*Required work*: Write the data out again so that it matches word for word.

↓↓↓

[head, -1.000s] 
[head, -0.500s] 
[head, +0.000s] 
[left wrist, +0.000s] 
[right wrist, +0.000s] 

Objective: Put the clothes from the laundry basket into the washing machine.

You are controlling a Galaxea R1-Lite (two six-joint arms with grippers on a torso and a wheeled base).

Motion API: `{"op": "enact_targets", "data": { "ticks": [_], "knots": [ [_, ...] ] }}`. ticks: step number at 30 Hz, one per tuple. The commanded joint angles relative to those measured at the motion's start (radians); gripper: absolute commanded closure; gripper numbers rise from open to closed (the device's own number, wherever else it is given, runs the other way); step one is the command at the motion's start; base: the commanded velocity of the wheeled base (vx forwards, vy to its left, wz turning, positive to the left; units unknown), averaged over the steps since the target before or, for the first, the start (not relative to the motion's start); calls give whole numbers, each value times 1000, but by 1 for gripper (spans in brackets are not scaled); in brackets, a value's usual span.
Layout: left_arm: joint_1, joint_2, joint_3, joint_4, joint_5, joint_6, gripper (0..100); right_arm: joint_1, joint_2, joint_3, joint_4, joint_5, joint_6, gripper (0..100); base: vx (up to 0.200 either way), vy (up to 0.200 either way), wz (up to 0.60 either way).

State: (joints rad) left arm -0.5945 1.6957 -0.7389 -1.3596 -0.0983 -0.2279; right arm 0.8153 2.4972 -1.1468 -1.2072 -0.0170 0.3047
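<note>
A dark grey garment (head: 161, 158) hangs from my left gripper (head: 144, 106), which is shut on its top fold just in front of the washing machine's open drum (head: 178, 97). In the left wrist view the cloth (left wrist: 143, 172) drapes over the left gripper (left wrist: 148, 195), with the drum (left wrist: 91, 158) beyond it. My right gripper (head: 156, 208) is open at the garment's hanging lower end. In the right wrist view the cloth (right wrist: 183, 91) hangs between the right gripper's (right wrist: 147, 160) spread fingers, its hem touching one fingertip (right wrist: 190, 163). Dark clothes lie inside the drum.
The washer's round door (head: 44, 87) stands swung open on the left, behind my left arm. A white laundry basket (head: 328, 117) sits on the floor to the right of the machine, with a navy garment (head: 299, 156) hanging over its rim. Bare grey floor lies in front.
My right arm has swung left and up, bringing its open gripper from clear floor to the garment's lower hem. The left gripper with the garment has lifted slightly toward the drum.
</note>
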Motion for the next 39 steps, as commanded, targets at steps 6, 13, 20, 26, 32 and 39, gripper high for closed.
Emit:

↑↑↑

*Response area*:
[head, -1.000s] 
[head, -0.500s] 
[head, +0.000s] 
[left wrist, +0.000s] 
[right wrist, +0.000s] 

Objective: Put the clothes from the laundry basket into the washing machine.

You are controlling a Galaxea R1-Lite (two six-joint arms with grippers on a torso and a wheeled base).

Motion API: `{"op": "enact_targets", "data": { "ticks": [_], "knots": [ [_, ...] ] }}`. ticks: step number at 30 Hz, one per tuple. The commanded joint angles relative to those measured at the motion's start (radians); gripper: absolute commanded closure; gripper numbers rise from open to closed (the device's own number, wherever else it is given, runs the other way); step one is the command at the motion's start; base: the commanded velocity of the wheeled base (vx forwards, vy to its left, wz turning, positive to the left; units unknown), averaged over the steps since the target before or, for the first, the start (not relative to the motion's start); calls give whole numbers, each value times 1000, but by 1 for gripper (spans in brackets are not scaled); in brackets, a value's usual span.
Layout: left_arm: joint_1, joint_2, joint_3, joint_4, joint_5, joint_6, gripper (0..100); right_arm: joint_1, joint_2, joint_3, joint_4, joint_5, joint_6, gripper (0..100); base: vx (up to 0.200 either way), vy (up to 0.200 either way), wz (up to 0.60 either way).

State: (joints rad) left arm -0.5945 1.6957 -0.7389 -1.3596 -0.0983 -0.2279; right arm 0.8153 2.4972 -1.1468 -1.2072 -0.0170 0.3047
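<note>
A dark grey garment (head: 161, 158) hangs from my left gripper (head: 144, 106), which is shut on its top fold just in front of the washing machine's open drum (head: 178, 97). In the left wrist view the cloth (left wrist: 143, 172) drapes over the left gripper (left wrist: 148, 195), with the drum (left wrist: 91, 158) beyond it. My right gripper (head: 156, 208) is open at the garment's hanging lower end. In the right wrist view the cloth (right wrist: 183, 91) hangs between the right gripper's (right wrist: 147, 160) spread fingers, its hem touching one fingertip (right wrist: 190, 163). Dark clothes lie inside the drum.
The washer's round door (head: 44, 87) stands swung open on the left, behind my left arm. A white laundry basket (head: 328, 117) sits on the floor to the right of the machine, with a navy garment (head: 299, 156) hanging over its rim. Bare grey floor lies in front.
My right arm has swung left and up, bringing its open gripper from clear floor to the garment's lower hem. The left gripper with the garment has lifted slightly toward the drum.
</note>
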Motion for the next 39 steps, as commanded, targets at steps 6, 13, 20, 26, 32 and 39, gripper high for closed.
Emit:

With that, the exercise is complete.